For FID,KID evaluation

python fid.py --distance_type fid --hoi_type connect --syn_model sd --data_root GEN_DATA_PATH --real_data_root HICO_DATA_PATH
python fid.py --distance_type fid --hoi_type connect --syn_model pia
python fid.py --distance_type fid --hoi_type animal --syn_model sd
python fid.py --distance_type fid --hoi_type animal --syn_model pia
python fid.py --distance_type fid --hoi_type human --syn_model sd
python fid.py --distance_type fid --hoi_type human --syn_model pia
python fid.py --distance_type kid --hoi_type connect --syn_model sd
python fid.py --distance_type kid --hoi_type connect --syn_model pia
python fid.py --distance_type kid --hoi_type animal --syn_model sd
python fid.py --distance_type kid --hoi_type animal --syn_model pia
python fid.py --distance_type kid --hoi_type human --syn_model sd
python fid.py --distance_type kid --hoi_type human --syn_model pia

The performance are different from numbers reported in the paper when the seeds for generation changes.

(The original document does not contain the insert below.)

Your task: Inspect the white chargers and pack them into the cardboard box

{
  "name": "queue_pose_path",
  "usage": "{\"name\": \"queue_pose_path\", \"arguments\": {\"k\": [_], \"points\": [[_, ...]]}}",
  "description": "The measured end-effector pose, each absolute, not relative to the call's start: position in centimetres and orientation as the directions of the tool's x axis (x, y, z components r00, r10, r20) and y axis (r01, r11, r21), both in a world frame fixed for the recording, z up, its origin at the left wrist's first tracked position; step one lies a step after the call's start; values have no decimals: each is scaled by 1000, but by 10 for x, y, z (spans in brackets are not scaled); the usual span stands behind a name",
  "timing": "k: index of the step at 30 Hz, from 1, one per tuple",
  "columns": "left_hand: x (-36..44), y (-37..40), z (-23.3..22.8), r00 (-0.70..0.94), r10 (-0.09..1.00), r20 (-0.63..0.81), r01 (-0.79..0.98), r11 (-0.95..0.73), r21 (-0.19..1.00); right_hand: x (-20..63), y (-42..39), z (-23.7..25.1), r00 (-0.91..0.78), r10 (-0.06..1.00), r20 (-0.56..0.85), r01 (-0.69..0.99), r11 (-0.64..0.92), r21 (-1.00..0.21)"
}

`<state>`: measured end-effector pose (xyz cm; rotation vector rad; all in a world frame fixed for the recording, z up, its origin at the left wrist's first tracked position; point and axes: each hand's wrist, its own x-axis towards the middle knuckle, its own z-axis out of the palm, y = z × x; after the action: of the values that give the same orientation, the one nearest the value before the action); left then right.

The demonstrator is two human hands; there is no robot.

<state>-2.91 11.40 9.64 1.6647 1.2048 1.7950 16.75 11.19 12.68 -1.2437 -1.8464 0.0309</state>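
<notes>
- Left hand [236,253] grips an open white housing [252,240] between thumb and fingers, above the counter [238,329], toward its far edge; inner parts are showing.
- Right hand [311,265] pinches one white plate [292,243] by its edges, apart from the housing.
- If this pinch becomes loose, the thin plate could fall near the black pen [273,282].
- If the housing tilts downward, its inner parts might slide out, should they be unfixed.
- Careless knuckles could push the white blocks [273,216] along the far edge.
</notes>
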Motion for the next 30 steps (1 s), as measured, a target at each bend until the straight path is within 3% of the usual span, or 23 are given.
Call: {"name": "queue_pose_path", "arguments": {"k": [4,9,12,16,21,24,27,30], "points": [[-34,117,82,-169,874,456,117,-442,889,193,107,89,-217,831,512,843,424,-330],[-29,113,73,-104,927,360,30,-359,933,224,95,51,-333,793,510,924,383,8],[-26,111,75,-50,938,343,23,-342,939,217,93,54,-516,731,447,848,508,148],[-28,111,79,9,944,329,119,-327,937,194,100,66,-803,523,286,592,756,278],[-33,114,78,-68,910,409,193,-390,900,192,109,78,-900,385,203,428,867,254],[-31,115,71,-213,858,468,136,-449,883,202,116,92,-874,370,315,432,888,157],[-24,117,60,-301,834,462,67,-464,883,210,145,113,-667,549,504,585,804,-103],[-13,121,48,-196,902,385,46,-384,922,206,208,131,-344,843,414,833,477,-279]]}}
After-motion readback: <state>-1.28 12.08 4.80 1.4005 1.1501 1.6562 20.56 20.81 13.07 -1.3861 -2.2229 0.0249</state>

For reproduction, we provide one set of seeds in ./dataset, and the performance for provided seeds are reported in following table.

Scenario FID KID(10^-2)
SD H-O 76.44 2.878
PIA H-O 73.15 2.716
SD H-A 56.67 1.950
PIA H-A 53.67 1.801
SD H-H 137.58 3.544
PIA H-H 135.48 3.323

For HOI Metric evaluation

#metric pcs
python pcs.py --hoi_type connect --compare_keypoint
python pcs.py --hoi_type animal --compare_keypoint
python pcs.py --hoi_type human --compare_keypoint

#metric pdd 
python pcs.py --hoi_type connect --pos_dis
python pcs.py --hoi_type animal --pos_dis
python pcs.py --hoi_type human --pos_dis

#metric hodd
python hodd.py --type connect
python hodd.py --type animal 
python hodd.py --type human 

#metric racc
python racc.py --hoi_type connect --model sd -k 5
python racc.py --hoi_type connect --model pia -k 5
python racc.py --hoi_type human --model sd -k 5
python racc.py --hoi_type human --model pia -k 5
python racc.py --hoi_type animal --model sd -k 5
python racc.py --hoi_type animal --model pia -k 5
Scenario PCS(Body)10^-2 PDD(Body)10^-2 HODD(Body)10^-2 HODD(Hand)10^-2 R-Acc A@510^-2 HOIF
SD H-A 63.15 6.18 13.37 16.90 62.22 68.41
PIA H-A 66.28 6.13 13.51 16.65 62.43 69.19
SD H-O 52.95 5.29 16.88 13.40 99.39 69.28
PIA H-O 56.15 5.42 16.82 13.03 99.48 74.96
SD H-H 59.47 10.79 12.20 12.92 99.2 58.32
PIA H-H 62.16 10.71 10.96 12.42 99.6 61.69

For HOIF evaluation, alter to the environment pocket or follow the instructions in ADA-CM to install, then run the instructions

conda activate pocket
git clone https://github.com/ltttpku/ADA-CM.git
mv inference2.py ./ADA-CM
cd ADA-CM
python inference2.py --syn_model sd --hoi_type animal --data_root DATA_PATH --use_insadapter --num_classes 117 --use_multi_hot --eval --resume checkpoints/ada_cm_hico_vit16.pt
python inference2.py --syn_model pia --hoi_type animal --data_root DATA_PATH --use_insadapter --num_classes 117 --use_multi_hot --eval --resume checkpoints/ada_cm_hico_vit16.pt

For more performance such as ANIMAL PCS and HAND PCS, you can alter the corresponding detector(like hand detector, animal 2D detector) in mmpose for evaluation.

Acknowledgement

We gratefully thank the diffusers, ADA-CM, mmpose and Detectron2 for open-sourcing their code.